Identification of the cytoplasmic permeation pathway in SERT. Residues in TM1 (red), -5 (lime), -6 (green), and -8 (cyan) of LeuT that correspond to those demonstrated by accessibility measurements (Fig. 2) to line the cytoplasmic pathway of SERT are shown as space-filling spheres. Five positions in TM3 with low accessibility (tan) are also shown. The C-alpha chain of LeuT (pdb code 2a65) is indicated by using the color coding of Yamashita et al. (9) along with a transparent representation of the protein surface.

Fig. 4.

Structural asymmetry of repeats in LeuT. TMs 1–10 of the LeuT crystal structure (Upper Left) were separated into the two structural repeats (Lower Left).
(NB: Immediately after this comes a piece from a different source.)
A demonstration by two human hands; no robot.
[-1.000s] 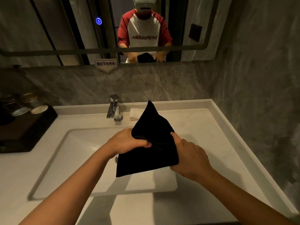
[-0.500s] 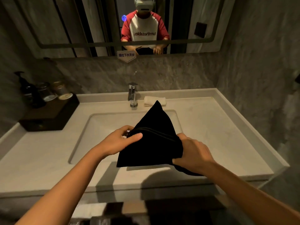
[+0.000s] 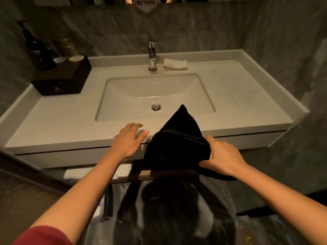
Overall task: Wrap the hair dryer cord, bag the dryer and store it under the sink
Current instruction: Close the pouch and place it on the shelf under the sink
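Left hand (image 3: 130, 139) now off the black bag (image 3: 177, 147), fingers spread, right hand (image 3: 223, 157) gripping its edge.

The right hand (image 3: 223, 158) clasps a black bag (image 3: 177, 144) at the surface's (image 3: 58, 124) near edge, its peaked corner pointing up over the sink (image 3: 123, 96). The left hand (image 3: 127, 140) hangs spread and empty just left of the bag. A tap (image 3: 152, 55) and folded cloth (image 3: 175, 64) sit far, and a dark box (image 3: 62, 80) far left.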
TMs 1–2, dark blue; TMs 3–5, pale blue; TMs 6–7, dark red; TMs 8–10, pale red. The repeats were superimposed by aligning the positions of the last three helices in each repeat (Right). This required an ≈180° rotation of repeat 2 with respect to repeat 1 as calculated with SKA (45). Note the different orientation of the first two helices (particularly 1 and 6) in each repeat with respect to the other three helices.

Fig. 5.

Predicted conformational change in LeuT. The position of the four-helix bundle comprised of TMs 1–2 and 6–7 with respect to the scaffold (in blue) is shown along the plane of the membrane in red in the crystal structure (A) and in yellow in the model of the cytoplasm-facing state (B). The positions of the sodium ions (blue), the leucine substrate (yellow), and the Cα-atom of Ser-256 (green) are shown as spheres. For clarity, TM11 and -12 and the extracellular loops are not shown.

Fig. 6.

Molecular surface of LeuT, viewed from the cytoplasmic side of the membrane. (Upper) X-ray crystal structure. (Lower) Model of the cytoplasm-facing state. The bundle is shaded light green and the remainder of the protein light blue. The surface of leucine (yellow), Na2 (blue), the Arg-5 (green), and Asp-369 (orange) ion pair and residues corresponding to those found to be accessible in SERT (red and orange) are highlighted.